Summary of "تدقيق 101 - (10) - فحص الإيرادات وأرصدة العملاء"

Summary of "تدقيق 101 - (10) - فحص الإيرادات وأرصدة العملاء"

This video, part of the Audit 101 series (episode 10), focuses on auditing two key financial statement accounts commonly found in commercial companies: Revenue and Trade Receivables (Customer Accounts). It discusses the types of risks associated with these accounts and the audit procedures to detect material misstatements, following international auditing standards.

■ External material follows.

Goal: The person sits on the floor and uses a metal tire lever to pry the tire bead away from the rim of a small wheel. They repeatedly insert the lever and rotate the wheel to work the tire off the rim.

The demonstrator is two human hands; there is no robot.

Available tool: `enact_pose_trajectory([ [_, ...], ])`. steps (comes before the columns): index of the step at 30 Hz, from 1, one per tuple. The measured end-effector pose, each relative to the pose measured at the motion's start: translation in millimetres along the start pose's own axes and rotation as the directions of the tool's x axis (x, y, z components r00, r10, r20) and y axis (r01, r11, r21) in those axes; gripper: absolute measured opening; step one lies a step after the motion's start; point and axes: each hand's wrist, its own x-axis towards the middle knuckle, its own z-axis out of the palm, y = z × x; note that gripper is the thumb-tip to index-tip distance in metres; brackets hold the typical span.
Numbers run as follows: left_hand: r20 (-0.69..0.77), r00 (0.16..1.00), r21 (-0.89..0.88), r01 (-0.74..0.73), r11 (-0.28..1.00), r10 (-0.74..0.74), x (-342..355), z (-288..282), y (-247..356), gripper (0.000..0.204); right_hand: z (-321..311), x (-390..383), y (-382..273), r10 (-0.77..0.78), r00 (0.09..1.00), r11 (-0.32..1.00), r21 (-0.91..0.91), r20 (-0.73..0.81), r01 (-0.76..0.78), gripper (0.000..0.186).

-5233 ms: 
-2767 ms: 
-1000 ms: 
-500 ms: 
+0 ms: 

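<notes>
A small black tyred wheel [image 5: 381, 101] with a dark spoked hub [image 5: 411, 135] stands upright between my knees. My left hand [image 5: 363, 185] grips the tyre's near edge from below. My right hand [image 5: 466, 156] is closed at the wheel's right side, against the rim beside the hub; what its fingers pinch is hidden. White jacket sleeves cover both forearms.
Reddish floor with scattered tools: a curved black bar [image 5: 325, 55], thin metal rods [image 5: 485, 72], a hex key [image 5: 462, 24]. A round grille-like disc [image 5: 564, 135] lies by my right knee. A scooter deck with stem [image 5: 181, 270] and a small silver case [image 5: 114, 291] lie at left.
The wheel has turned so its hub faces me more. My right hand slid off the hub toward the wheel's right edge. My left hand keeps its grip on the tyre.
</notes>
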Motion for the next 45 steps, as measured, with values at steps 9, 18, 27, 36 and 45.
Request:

Main Financial Strategies, Market Analyses, and Business Trends

Methodology / Step-by-Step Guide for Auditing Revenue and Customer Accounts

Auditing the Revenue Account

  1. Identify management assertions (confirmations) related to Revenue:
    • Occurrence: Recorded Revenue transactions actually happened.
    • Completeness: All Revenue transactions that occurred are recorded.
    • Accuracy: Revenue amounts are calculated correctly.
    • Cut-off: Revenue is recorded in the correct accounting period.
    • Classification: Revenue is classified correctly according to accounting standards.
  2. Assess risks associated with each assertion:
    • Fictitious sales (Occurrence risk).
    • Unrecorded sales (Completeness risk).
    • Miscalculated invoices (Accuracy risk).
    • Revenue recorded in wrong period (Cut-off risk).
    • Misclassification of non-operating income as Revenue (Classification risk).
  3. Perform test of details for each risk:
    • Select sample Revenue entries from the ledger.
    • Verify supporting documents: sales invoices, purchase orders, delivery notes.
    • Trace warehouse disbursement orders to accounting records (for completeness).
    • Recalculate invoice amounts and discounts.
    • Test Revenue recorded near period-end and subsequent period to verify cut-off.
    • Confirm classification by reviewing nature of transactions.
  4. Analytical procedures:
    • Predict Revenue based on prior year sales volume and prices.
    • Compare predicted Revenue to recorded Revenue.
    • Investigate significant deviations beyond acceptable thresholds.
  5. Evaluate internal controls:
    • Example: Three-way match control (purchase order, sales invoice, customer receipt).
    • Assess control design and operating effectiveness.
    • Use control results to adjust substantive testing as appropriate.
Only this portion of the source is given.